Hal, arabic, state, situation, business, affair, circumstance. (حال.)

Hal na, rightly, from its circumstance, considering that. Hal na buruk, the matter being that it is rotten. Hal na lain sia nu bogah, rightly it belongs to you.

Halabhab, famished, very hungry.

Halal, arabic, lawful, legitimate, permitted, clean; blessed, not forbidden, in opposition to Haram, interdicted, accursed. Lauk na halal, the meat is lawful, may be eaten. (حلال.)

Halalkěn, to make lawful, to legalize.

Halangan, impediment, intervention, any circumstance which prevents a person doing any act. Ari to bogah halangan, if nothing comes in the way. (Cf. Mal. lârang and rârang.)

Halimun, mist, haziness hanging about mountains. Gunung Halimun, the mountains of mist — name of the range between Jasinga and the Prianger Regencies.

Haling, placed between like a curtain, intercepting view. (Jav. idem.)

Halir, a shout of irony.

Halis, the eye brow. (Mal. Javan. idem.)

Haliwu, disturbance, uproar, a great noise. Confusion in arrangements.

Halokěn, to designate, to speak of, to consider as.

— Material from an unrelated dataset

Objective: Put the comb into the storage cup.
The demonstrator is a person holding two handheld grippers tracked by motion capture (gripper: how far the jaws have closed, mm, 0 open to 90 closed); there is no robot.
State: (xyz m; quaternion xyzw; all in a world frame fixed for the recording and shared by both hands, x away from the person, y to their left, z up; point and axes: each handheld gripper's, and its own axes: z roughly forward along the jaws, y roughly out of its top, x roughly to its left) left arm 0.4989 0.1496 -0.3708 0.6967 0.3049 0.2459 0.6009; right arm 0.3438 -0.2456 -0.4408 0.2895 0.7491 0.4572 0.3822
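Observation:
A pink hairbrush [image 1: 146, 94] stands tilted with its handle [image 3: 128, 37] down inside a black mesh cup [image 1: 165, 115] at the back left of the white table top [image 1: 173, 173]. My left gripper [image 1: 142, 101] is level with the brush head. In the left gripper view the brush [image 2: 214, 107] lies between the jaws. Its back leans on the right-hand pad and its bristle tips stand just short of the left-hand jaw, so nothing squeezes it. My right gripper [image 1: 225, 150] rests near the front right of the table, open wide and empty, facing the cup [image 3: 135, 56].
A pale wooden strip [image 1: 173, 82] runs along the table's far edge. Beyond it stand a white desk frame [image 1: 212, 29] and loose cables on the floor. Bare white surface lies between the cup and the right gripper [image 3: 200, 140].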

Halu, a pestle, particularly for pounding out paddy. It is a long straight staff of hard wood, about 5 or 6 feet in lenght, and as thick as a man's wrist. (Mal. Javan. idem.)

Halur, a furrow, a trench, a groove. The beaten track of animals in the forest. See Waluran.

Ham, the idiomatic expression of biting at, of snapping at, as a tiger or dog would do. The act of pouncing at with the mouth.

Hama, any thing which is prejudicial, disease, complaint, indisposition. Hama běurěum, the red disease. Hama putih, the white disease, two diseases which attack the blades of young growing paddy. (Ar. حم humma, laboravit febri?)

Hama-an, troubled with some disease.

Hamat, a designation for a quantity of paddy, of a weight varying in different parts. The people inland of Batavia do not count by Hamats.

Hambal, the rundle or step of a ladder.

Hambar, tasteless, insipid.

Hambaru, post and plank driven in to contain an embankment, to prevent the earth from slipping down.

Hambérang, the name of a tree which is a variety of fig. Ficus nivea. It has been named Nivea, the snowy, because when the wind catches and turns the large leaves, the under part which is white comes into view. The leaves are given to horses where grass is scarce.